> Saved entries
>>>>>
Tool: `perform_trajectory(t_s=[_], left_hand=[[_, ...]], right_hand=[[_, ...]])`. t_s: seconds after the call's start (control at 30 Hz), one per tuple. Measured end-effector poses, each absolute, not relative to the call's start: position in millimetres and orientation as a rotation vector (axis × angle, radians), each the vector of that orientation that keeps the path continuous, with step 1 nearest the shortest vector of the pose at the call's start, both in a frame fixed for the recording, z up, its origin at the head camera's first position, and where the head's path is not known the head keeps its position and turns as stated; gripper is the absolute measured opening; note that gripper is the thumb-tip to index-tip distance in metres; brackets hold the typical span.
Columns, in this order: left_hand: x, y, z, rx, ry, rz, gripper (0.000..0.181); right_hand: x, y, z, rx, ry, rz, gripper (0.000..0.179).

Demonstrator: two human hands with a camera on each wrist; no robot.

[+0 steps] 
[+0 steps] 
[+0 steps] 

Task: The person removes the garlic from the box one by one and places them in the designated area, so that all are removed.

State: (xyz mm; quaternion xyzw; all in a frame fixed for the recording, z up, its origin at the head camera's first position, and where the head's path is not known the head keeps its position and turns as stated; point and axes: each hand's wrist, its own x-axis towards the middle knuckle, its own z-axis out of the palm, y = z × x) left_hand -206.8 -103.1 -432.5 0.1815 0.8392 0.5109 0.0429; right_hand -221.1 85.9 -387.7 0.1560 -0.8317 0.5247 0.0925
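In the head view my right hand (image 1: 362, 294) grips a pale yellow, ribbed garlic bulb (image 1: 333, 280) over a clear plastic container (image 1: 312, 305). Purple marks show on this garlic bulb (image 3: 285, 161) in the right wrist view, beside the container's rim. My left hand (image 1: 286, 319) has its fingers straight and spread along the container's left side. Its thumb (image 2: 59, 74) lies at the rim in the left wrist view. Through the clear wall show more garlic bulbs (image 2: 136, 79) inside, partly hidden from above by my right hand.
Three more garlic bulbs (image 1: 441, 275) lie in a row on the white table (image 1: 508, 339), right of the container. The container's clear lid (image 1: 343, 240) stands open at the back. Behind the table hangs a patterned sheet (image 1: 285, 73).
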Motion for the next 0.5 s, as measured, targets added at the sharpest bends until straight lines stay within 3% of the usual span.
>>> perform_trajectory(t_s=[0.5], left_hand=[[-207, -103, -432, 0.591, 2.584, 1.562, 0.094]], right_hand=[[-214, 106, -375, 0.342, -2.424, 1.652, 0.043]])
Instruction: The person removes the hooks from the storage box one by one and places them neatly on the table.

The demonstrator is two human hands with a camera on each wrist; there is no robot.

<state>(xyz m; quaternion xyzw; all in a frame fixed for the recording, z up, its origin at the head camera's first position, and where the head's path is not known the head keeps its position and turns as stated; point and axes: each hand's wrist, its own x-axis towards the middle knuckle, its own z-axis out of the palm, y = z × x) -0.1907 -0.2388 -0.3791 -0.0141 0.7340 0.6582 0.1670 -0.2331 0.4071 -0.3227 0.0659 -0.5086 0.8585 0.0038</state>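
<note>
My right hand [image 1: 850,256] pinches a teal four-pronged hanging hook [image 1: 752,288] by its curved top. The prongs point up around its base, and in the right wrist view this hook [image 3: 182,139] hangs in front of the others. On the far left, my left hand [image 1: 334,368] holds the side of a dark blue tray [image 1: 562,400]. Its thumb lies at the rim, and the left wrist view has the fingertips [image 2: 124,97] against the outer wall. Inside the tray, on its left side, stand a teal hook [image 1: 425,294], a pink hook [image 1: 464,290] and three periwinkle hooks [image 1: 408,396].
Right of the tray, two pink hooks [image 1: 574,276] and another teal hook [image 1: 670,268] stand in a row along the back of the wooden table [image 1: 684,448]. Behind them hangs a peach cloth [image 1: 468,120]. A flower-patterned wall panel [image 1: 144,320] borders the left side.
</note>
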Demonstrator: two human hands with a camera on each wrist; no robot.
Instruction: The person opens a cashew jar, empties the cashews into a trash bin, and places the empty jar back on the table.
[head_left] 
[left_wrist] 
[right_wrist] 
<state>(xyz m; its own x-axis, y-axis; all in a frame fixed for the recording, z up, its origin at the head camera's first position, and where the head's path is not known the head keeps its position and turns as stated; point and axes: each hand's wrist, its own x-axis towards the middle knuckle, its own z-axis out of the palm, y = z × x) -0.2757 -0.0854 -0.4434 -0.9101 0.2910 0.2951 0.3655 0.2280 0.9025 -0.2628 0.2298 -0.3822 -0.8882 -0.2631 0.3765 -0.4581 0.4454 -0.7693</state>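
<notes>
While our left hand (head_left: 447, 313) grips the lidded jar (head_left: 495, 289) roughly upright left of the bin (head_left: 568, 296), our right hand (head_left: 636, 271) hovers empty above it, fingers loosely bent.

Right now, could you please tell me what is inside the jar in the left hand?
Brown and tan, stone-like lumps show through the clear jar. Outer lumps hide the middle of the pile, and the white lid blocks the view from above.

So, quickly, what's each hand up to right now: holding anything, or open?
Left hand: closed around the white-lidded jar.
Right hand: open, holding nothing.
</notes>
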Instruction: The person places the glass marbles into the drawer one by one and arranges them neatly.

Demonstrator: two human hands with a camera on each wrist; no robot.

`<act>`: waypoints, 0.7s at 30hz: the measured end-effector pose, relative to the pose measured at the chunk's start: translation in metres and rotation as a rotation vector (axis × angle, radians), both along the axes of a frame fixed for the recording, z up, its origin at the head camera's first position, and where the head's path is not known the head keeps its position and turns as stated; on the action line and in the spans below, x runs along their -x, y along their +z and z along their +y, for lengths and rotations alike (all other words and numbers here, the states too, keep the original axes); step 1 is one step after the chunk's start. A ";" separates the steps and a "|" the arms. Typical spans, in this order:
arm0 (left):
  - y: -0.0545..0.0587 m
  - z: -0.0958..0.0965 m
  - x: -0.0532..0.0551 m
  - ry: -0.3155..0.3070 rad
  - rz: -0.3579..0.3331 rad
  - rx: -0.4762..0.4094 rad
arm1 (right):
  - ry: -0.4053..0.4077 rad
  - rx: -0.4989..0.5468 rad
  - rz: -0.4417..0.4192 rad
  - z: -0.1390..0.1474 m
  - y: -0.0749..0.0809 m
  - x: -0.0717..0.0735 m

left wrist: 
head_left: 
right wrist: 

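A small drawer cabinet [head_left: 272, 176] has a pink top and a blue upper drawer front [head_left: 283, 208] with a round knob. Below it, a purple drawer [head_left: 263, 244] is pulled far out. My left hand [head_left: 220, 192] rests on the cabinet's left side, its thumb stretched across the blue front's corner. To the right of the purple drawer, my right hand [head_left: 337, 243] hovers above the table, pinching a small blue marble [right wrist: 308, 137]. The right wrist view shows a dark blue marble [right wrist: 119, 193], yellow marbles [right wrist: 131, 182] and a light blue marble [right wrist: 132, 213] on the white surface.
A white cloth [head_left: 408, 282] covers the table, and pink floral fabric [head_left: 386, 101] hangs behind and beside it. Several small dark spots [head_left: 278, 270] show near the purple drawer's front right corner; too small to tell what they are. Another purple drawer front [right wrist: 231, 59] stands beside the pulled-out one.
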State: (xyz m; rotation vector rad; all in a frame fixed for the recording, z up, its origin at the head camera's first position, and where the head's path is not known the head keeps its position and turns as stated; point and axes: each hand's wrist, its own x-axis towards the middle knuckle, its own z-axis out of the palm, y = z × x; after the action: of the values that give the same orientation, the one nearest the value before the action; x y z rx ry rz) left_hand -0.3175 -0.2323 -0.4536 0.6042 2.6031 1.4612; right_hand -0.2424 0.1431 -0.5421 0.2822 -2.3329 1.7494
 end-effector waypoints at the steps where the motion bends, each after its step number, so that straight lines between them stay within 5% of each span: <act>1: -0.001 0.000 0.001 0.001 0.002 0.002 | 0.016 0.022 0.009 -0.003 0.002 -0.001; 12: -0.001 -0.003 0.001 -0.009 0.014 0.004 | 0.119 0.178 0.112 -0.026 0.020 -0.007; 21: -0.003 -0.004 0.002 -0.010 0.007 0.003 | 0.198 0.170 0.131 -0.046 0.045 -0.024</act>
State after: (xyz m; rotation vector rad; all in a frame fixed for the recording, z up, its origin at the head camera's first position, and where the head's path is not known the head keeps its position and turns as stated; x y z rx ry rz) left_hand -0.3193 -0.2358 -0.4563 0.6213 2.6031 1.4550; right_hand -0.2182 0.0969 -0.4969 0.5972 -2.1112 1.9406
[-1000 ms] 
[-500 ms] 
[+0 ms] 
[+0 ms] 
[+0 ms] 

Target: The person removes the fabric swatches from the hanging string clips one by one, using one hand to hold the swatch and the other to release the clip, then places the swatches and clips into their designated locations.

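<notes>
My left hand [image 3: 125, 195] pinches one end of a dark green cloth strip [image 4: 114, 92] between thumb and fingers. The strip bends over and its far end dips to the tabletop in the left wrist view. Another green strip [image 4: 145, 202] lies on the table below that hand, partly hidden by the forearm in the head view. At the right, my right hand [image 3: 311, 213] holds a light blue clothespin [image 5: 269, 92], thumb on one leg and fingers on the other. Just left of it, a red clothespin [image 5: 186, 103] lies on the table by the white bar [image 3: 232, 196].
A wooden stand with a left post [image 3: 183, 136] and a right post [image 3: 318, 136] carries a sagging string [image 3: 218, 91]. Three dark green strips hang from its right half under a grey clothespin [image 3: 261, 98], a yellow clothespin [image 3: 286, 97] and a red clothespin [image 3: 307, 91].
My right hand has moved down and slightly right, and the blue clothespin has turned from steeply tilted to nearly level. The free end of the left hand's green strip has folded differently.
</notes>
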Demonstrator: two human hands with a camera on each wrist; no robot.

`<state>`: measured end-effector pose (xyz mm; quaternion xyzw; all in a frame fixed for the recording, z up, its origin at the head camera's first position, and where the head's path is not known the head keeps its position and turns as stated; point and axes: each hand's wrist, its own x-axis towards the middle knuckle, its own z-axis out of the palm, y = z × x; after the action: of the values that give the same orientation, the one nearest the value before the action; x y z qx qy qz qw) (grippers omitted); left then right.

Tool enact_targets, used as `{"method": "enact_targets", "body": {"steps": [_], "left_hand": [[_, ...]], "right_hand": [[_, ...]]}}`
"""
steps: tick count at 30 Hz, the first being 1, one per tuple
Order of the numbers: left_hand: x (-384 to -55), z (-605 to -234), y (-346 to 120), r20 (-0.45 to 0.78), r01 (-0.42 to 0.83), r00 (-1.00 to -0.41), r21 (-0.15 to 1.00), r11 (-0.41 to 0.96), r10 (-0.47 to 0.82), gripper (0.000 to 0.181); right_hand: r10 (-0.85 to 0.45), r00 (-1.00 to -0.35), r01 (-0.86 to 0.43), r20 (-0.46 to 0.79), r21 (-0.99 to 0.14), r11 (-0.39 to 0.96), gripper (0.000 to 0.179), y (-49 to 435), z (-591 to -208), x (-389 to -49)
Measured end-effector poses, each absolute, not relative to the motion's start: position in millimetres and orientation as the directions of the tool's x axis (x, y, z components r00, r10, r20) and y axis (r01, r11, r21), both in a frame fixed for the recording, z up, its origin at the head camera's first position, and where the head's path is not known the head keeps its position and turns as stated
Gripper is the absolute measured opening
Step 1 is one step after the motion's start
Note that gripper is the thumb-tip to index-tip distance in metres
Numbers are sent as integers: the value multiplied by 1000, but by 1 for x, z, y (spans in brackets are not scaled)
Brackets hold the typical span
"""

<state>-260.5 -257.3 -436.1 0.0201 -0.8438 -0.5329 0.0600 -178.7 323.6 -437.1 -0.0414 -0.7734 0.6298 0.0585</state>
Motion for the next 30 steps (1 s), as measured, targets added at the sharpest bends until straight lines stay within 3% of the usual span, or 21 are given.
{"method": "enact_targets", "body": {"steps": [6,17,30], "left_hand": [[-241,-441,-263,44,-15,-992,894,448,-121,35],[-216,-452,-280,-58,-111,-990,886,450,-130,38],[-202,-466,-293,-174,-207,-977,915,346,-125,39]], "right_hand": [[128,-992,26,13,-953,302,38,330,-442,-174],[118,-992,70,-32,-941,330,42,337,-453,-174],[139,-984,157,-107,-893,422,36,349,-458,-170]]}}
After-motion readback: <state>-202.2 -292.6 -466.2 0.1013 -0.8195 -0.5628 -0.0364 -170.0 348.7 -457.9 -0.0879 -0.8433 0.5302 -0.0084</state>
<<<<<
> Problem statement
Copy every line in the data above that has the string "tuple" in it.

> Expected answer
Tool: `perform_trajectory(t_s=[_], left_hand=[[_, ...]], right_hand=[[_, ...]])`. t_s: seconds after the call's start (control at 30 Hz), one per tuple. Measured end-effector poses, each absolute, not relative to the call's start: position in millimetres and orientation as a rotation vector (axis × angle, radians), each the vector of that orientation that keeps the path continuous, with step 1 nearest the shortest vector of the pose at the call's start, both in a frame fixed for the recording, z up, its origin at the head camera's first position, and where the head's path is not known the head keeps its position and turns as stated; gripper is the absolute measured opening; note that gripper is the thumb-tip to index-tip distance in metres; brackets hold the typical span.
steps: tick count at 30 Hz, the first being 1, one per tuple

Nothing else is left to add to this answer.